There will be challenges with preps coverage because McClatchy hasn’t had a Triangle-based full-time high school sports writer since Jonas Pope IV left that beat to be the N.C. State beat writer last summer.
Matt Stephens, the regional sports editor, says it’s possible that one will be hired but not before the fall because he hasn’t received approval to post the job.
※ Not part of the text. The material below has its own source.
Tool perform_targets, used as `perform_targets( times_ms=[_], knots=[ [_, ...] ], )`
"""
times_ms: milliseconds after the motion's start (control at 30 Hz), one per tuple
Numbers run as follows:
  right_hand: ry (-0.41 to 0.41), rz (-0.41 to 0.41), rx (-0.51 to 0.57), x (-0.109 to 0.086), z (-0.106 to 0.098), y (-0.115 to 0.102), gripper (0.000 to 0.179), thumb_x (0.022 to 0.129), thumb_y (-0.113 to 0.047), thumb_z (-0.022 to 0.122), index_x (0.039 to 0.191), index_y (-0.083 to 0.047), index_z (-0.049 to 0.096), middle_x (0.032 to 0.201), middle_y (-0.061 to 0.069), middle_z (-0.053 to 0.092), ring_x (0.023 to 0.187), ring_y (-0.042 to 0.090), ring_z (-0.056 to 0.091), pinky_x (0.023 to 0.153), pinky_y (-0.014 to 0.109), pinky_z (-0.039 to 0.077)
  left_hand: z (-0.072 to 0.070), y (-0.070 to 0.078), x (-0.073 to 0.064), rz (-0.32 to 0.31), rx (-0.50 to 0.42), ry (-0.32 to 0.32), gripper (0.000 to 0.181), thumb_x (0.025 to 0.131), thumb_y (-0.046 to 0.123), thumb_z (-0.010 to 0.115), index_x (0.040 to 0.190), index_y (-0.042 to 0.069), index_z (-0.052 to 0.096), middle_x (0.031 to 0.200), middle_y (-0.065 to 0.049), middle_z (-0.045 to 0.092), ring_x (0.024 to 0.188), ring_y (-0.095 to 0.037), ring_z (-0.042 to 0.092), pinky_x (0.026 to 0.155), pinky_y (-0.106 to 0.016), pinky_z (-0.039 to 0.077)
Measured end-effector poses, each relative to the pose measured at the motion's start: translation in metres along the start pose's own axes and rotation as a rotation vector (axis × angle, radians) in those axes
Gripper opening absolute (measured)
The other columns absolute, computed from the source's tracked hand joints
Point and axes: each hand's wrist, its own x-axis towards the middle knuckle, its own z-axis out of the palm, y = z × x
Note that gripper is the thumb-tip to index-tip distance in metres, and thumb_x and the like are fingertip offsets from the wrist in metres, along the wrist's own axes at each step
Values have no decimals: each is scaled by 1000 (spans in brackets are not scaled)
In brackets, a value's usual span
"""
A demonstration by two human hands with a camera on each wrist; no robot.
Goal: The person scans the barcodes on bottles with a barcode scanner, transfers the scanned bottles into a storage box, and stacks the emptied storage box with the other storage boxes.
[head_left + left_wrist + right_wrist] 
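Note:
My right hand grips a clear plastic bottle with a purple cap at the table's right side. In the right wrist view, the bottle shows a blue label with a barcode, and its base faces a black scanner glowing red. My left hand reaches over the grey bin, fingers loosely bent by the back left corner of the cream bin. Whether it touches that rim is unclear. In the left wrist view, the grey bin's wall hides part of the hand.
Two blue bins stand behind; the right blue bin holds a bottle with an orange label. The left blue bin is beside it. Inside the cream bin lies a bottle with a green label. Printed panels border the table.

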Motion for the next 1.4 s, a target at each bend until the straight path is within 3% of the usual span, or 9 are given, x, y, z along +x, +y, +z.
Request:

The N&O has depended on Langston Wertz Jr. and Jay Edwards of The Charlotte Observer, as well as a network of stringers, to fill the void.

With a deep knowledge of hockey and, unlike many in North Carolina, someone who grew up closely following the sport, he’ll bring a fresh perspective to The N&O’s hockey coverage.
“One of the great things about hockey fans in general — but also people who follow hockey, even on a cursory level — people love the history of things. But hockey fans are very loyal,” Pelletier said. “And I think one of the things that we have to remember is the fact that, from the very beginning, The N&O was first on the scene when it came to that. And I’m really looking forward to re-establishing that coverage for the region because it is the region’s team, and there’s so much that can be done in the world of hockey to connect the team with its fan base if we can be that conduit and really get people back interested in the ins and outs of the team but also the distinct personalities in the sport. In general, I think there’s certainly an avenue to do that.”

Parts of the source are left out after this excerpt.